Fails the Behavior-described test. The description names a construction artifact (a module), not a change to what users can see or do. A stakeholder cannot demo a serializer in isolation; it delivers no user-visible value until something later wires it up. This is a task, not a slice.
Good slice (rewritten) — "User on /users page clicks Export and downloads a CSV containing hard-coded columns: name, email."
Passes all eight tests: vertical (UI button through to file download), independent (ships standalone), valuable (a real download exists), estimable/small (one session), testable (file downloads with two columns), and behavior-described (what the user does and sees). Hard-coded columns are fine — later slices generalize.
Output Format
Present the backlog as a numbered list:
## Slice Backlog: [Feature Name]
1. **Walking skeleton** — [thinnest end-to-end path].
Value: Proves the path connects end-to-end.
2. **[Slice name]** — [one-line description of what changes].
Value: [what a stakeholder can now see or do].
3. ...
Cross-Slice References
When a slice description or Value line must point to another slice in the backlog, refer to it by its title in quotes — never by number, and never with the word "slice". Slices propagate downstream as standalone Jira/Linear stories where sibling numbering and the term "slice" are absent; a description that depends on either becomes incomprehensible the moment it is lifted out of the backlog.

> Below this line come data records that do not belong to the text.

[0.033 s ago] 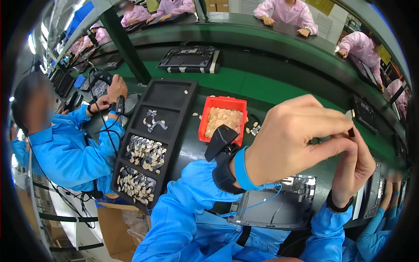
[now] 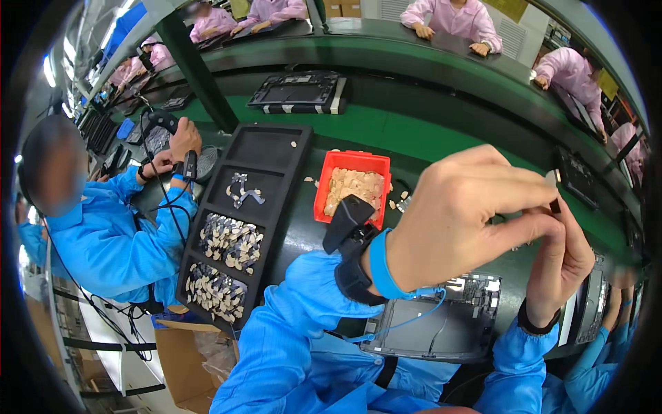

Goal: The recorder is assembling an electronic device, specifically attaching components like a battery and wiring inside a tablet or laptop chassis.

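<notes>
Up close, left hand (image 2: pixel 458 221) and right hand (image 2: pixel 565 265) both pinching one small strip (image 2: pixel 554 186) (above the grey device (image 2: pixel 427 331)).

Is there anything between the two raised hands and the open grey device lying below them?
Nothing visible. The left hand and right hand pinch a small part above the open grey device; only a thin blue cable lies across it.

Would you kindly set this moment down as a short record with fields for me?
left hand: raised, fingers pinching a small thin piece together with the right
right hand: raised, fingertips meeting the left at that piece
small piece: tiny, dark and pale, kind unclear
below hands: open device chassis with blue wire
red bin: pale flat parts
black tray: compartments of small parts
co-worker's hand: on a dark tool
</notes>
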The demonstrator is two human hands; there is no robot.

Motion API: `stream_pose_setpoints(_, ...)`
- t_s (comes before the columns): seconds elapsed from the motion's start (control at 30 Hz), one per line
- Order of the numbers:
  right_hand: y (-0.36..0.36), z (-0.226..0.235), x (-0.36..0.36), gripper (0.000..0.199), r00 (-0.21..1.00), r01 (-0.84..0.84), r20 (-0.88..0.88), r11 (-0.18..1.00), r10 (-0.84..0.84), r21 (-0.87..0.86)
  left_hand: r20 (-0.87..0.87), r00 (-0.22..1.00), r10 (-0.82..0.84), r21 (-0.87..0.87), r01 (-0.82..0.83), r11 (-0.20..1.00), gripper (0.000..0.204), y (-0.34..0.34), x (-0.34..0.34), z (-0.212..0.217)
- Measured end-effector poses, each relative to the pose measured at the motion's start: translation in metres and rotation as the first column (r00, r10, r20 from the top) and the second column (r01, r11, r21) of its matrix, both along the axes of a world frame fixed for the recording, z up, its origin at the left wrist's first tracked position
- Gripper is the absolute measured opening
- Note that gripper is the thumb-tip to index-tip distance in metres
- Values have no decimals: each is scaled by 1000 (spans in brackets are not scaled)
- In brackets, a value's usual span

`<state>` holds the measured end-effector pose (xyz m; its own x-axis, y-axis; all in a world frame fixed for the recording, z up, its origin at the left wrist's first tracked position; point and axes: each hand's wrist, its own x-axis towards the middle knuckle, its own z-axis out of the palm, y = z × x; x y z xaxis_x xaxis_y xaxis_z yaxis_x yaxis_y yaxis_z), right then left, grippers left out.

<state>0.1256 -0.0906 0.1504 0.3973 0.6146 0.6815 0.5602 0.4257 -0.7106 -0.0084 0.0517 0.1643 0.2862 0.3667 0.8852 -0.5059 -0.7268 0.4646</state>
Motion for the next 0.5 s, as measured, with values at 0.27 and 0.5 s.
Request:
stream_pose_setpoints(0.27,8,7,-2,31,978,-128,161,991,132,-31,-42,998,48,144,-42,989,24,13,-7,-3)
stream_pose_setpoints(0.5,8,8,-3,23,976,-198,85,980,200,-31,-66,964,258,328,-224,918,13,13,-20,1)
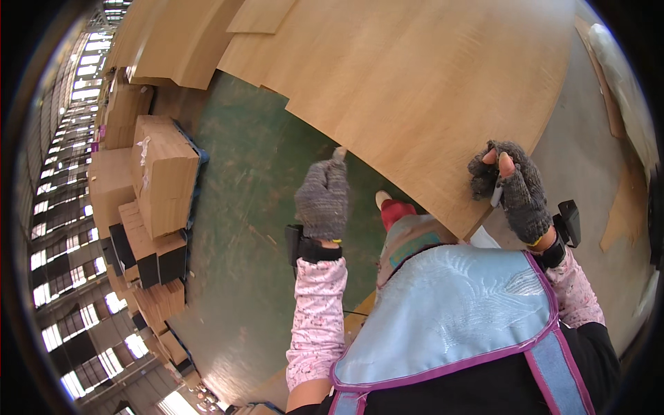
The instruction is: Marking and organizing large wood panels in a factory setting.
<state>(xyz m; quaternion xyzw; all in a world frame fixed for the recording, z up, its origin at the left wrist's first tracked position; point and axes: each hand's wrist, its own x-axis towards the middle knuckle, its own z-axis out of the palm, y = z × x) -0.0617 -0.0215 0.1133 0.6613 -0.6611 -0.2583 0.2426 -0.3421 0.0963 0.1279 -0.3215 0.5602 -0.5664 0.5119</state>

- Good: "Generalizes the hard-coded columns from 'User exports CSV with name and email' so all visible columns are included."
- Bad: "Generalizes the hard-coded columns from slice 3."
- Bad: "Builds on the previous slice."
The numbered list ordering remains in the artifact for human readers; the rule applies only to prose references inside descriptions and Value lines, which travel with the story when it becomes a ticket.